I was trying to find a program to automate the process of downloading content from rapidshare.com, I used to use RapidGet however this only works on windows and while it’s possible to run it on other platforms like linux using wine (I haven’t tried darwine on osx but I’m sure it would work) it’s not the ideal solution. I also found some issues with using RapidGet the most irritating being that sometimes it wouldn’t download files correctly and I would have to download the file manually in a browser. One of the other features I wanted was to remotely download files from a different machine, while this is also possible using linux and wine and forward the X11 calls over ssh. This solution is still not ideal because you need to be logged into the machine and leave the ssh session open until RapidGet is finished, pretty messy. So I decided to bite the bullet once rapidshare.de started to forward all their content to rapidshare.com and write my own bash script.
The script requires you to have a rapidshare premium account and the following programs and script to run correctly.
sed and wget are available on most if not all platforms Cygwin on Windows, fink or darwin ports on Mac OSX, and under linux or unix repositories. I use ubuntu so in the unlikely situation that wget or sed are not installed you can install them by typing sudo apt-get install sed wget list_urls.sed is a sed script available at the sed site on sed.sourceforge.net. list_utls.sed extracts all the hyper-link urls from a file.
So how did I create the script? Well with a little bit of detective work and a beer while I looked at how rapidshare.com fitted together. The first thing I did was to download livehttpheaders for firefox, this allows you to examine the headers of http requests including get, post and redirect data. Using this it became fairly easy to see what was going on. There are three steps to the script
- Login and save the cookie
- Using the saved cookie retrieve the actual url of the file
- Download the url with wget
To use the script you must provide it with a user password and a url e.g. downloadFromCom.sh -u username -p password -l link
The first part of the script handles user input
#!/bin/bash
TEMP=`getopt -o u:p:l: --long user:,pass:,url: \
-n 'downloadFromCom.sh' -- "$@"`
if [ $? != 0 ] ; then echo "Error.
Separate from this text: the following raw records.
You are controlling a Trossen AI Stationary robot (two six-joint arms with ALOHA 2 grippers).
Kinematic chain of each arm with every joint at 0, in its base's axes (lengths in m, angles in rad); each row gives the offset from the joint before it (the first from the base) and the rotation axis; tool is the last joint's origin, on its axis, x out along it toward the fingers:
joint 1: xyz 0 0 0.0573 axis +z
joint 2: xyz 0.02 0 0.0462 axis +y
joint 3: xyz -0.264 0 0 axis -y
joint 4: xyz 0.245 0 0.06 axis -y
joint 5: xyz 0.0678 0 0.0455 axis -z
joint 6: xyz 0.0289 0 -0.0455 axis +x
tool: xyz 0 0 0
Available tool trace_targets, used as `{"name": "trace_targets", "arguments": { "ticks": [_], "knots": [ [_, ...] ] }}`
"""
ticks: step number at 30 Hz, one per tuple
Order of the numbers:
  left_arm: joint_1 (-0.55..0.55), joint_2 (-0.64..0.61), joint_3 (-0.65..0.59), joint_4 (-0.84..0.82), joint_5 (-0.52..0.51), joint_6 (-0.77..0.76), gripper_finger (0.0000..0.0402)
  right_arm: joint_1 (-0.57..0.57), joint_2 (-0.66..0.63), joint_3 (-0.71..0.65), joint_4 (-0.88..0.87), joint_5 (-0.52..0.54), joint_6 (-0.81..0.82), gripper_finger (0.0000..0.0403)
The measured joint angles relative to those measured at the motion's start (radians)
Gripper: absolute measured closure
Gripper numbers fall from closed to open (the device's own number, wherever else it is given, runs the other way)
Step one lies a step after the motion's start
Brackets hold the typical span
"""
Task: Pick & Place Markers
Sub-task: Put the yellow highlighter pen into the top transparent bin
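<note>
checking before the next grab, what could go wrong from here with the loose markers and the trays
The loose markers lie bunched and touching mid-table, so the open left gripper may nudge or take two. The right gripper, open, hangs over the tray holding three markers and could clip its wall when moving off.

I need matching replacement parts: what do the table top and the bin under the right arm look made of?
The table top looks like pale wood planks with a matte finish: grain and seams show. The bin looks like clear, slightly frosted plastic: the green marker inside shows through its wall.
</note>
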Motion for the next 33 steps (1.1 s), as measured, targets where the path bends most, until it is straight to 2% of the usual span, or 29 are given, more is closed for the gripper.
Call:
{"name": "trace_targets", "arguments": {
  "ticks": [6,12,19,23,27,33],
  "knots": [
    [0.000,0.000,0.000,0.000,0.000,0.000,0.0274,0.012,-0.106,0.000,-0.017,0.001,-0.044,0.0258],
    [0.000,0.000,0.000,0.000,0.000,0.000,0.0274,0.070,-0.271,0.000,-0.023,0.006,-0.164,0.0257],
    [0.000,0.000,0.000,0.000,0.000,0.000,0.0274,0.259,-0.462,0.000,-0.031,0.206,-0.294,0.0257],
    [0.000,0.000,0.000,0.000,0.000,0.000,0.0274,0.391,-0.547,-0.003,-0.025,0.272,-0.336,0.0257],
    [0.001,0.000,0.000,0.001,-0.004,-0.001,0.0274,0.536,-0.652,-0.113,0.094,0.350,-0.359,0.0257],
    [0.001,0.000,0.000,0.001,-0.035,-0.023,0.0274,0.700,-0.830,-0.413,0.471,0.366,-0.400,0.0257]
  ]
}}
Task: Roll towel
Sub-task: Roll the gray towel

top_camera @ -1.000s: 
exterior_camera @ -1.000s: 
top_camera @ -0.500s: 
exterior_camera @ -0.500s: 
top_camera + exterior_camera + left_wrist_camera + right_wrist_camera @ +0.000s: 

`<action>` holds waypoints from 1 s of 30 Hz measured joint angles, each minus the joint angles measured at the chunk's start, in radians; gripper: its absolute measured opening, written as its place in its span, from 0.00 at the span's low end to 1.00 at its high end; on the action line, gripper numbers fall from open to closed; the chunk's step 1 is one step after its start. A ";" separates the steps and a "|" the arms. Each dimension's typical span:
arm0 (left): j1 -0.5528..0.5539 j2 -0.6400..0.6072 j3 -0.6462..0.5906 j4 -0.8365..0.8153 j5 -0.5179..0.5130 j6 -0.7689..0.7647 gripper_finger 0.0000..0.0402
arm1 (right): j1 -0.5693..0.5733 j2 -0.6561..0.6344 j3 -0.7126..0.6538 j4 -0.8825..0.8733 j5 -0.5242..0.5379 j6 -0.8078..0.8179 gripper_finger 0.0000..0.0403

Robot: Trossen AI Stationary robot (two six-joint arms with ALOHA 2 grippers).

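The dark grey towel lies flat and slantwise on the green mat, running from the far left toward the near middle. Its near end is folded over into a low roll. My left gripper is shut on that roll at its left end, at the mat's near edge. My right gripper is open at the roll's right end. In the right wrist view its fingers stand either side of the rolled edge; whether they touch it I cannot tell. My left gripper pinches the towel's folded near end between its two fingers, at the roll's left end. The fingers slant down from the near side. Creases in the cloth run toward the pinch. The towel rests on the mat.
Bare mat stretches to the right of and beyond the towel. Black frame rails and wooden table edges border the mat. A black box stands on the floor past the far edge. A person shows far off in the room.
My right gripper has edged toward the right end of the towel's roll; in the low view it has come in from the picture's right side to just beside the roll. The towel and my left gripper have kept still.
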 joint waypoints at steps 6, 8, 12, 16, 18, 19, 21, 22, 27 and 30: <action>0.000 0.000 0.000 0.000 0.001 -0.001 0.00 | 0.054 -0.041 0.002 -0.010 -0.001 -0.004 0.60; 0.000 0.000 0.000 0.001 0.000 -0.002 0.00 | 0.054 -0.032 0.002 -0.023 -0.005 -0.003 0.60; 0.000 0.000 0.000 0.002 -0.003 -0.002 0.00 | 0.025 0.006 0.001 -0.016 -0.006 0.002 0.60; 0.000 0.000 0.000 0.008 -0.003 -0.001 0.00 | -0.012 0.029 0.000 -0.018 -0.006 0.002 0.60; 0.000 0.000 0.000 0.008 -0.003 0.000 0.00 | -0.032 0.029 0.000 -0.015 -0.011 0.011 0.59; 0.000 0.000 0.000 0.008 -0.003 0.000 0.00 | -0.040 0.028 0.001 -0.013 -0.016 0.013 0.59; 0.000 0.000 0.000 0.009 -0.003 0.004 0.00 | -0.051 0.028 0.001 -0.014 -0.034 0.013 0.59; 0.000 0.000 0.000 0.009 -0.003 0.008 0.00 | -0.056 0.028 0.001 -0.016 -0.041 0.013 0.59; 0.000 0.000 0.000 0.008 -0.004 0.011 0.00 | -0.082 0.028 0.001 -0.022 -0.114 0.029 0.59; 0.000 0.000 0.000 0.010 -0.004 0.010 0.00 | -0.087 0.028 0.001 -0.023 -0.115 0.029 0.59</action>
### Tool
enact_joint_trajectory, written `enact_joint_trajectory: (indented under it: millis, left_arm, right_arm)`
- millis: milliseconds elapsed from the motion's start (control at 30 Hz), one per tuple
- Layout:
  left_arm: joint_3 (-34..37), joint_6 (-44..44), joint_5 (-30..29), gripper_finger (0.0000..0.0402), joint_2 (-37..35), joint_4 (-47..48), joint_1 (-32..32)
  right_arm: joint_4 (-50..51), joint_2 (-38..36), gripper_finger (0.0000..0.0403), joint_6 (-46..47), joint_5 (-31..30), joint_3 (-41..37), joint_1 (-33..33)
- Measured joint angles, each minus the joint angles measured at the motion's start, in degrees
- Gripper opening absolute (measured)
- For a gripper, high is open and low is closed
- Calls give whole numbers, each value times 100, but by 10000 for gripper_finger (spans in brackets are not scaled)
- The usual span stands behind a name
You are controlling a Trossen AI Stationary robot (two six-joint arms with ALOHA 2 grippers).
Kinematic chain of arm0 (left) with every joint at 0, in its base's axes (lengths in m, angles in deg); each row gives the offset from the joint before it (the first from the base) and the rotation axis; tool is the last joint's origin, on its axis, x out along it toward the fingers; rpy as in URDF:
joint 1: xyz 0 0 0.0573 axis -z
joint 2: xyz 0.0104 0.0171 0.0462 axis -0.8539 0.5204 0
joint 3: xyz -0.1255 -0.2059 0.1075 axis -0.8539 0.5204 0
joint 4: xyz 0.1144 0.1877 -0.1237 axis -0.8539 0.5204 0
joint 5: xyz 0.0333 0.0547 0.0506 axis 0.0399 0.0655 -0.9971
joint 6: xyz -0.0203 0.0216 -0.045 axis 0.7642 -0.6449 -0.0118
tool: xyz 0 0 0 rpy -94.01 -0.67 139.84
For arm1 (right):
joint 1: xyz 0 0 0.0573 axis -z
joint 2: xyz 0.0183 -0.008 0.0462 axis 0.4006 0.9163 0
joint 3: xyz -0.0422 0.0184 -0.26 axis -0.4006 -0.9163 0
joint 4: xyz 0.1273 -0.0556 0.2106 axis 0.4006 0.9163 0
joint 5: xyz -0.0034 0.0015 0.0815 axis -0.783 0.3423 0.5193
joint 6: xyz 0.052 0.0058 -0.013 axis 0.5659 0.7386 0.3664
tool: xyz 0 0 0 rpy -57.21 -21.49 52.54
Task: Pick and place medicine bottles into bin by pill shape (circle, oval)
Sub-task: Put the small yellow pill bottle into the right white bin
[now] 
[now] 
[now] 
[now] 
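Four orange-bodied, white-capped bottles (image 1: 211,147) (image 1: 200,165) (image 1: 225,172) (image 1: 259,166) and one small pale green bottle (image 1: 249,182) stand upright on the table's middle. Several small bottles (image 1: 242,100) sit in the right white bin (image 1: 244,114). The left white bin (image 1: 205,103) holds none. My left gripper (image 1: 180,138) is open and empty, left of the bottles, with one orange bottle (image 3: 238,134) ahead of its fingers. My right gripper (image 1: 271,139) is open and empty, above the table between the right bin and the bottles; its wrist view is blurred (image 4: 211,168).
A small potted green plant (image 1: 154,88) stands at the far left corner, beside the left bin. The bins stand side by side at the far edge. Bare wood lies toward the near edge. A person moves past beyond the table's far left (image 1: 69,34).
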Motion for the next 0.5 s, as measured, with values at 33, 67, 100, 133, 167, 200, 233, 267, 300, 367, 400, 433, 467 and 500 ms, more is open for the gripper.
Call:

Correct useage options are \" -u -p -l \" Terminating..." >&2 ; exit 1 ; fi
eval set -- "$TEMP"
while true ; do
case "$1" in
-u|--user) echo "Username: $2"; user=$2; shift 2;;
-p|--pass) echo "Password: $2"; pass=$2; shift 2;;
-l|--url) echo "URL: $2"; url=$2; shift 2;;
--) shift ; break ;;
*) echo "Internal error" ; exit 1 ;;
esac
done
RED='\e[1;31m'
CYAN='\e[1;36m'
NC='\e[0m' # No Color
echo REALURL: $url
fileName=`basename $url`
echo FILENAME: $fileName
cookie=cookie
Next it logs into Rapidshare and saves the user cookie
## LOGIN and save cookie ##
wget --save-cookies=$cookie -q --post-data="login=$user&password=$pass" https://ssl.rapidshare.com/cgi-bin/premiumzone.cgi
rm premiumzone.cgi
wget --load-cookies=$cookie -q $url -O $fileName.temp
server=`grep post $fileName.temp | tr " " "\n" | grep action | sed 's/[^"]*"\([^"]*\).*/\1/'`
uri=`grep post $fileName.temp | tr " " "\n" | grep value | sed 's/[^"]*"\([^"]*\).*/\1/'`
#tr " " "\n" replaces all spaces with a new line
#sed 's/[^"]*"\([^"]*\).*/\1/' searches a string and retrieves the content from in between double quotes
echo SERVER: $server
echo URI: $uri
newURL="$server$uri"
echo NEWURL: $newURL
It now tries to find the actual URL
## RETRIEVE ACTUAL URL ##
wget --load-cookies=cookie -q --post-data=dl.start=PREMIUM $newURL -O $fileName.temp2
actualURL=`list_urls.sed $fileName.temp2 | grep /files | tail -1`
echo -e "${RED}ACTUALURL: ${CYAN}$actualURL${NC}"
fileName2=`basename $actualURL`
Lastly it downloads the file to “downloads” directory and also has the “-b” flag which enables background mode in wget allowing multiple files to download at once.
## DOWNLOAD ACTUAL URL ##
wget -b $actualURL -O ./downloads/$fileName2 --load-cookies=cookie
Finally does some clean up
## CLEAN UP ##
rm $cookie
rm $fileName.temp
rm $fileName.temp2
This script will only download one file and then exit. What if we have a lot of urls that we want download? Simple just put all your links into a text file separated by a new line character and pass that file as an option to this script. e.g. ./download.sh urls.txt
#!/bin/bash
for url in `cat $1`
do
./downloadFromCom.sh -u username -p password -l $url
done
All you have to do is make sure that you have edited this script and entered your username and password.Now that we have run the script and the files are downloading how do we know when they are finished? With this little script of course.
!/bin/bash
j=0
while true
do
clear
echo "=== Iteration $j ==="
for i in `ls ./wget-log*`
do
head -1 $i
saved=`grep saved $i`
if [ -z "$saved" ]; then
tail -3 $i | head -1 #tail -1 $i
else
tail -2 $i | head -1 #tail -3 $i | head -1
fi
done
let j++
sleep 3
done
All this does is poll the logs that wget produces and continually gives a summary of what logs it finds in the current directory. You will have to kill this manually by ctrl+c. I could have made sure that it quits itself once all the files have been successfully but its not really necessary.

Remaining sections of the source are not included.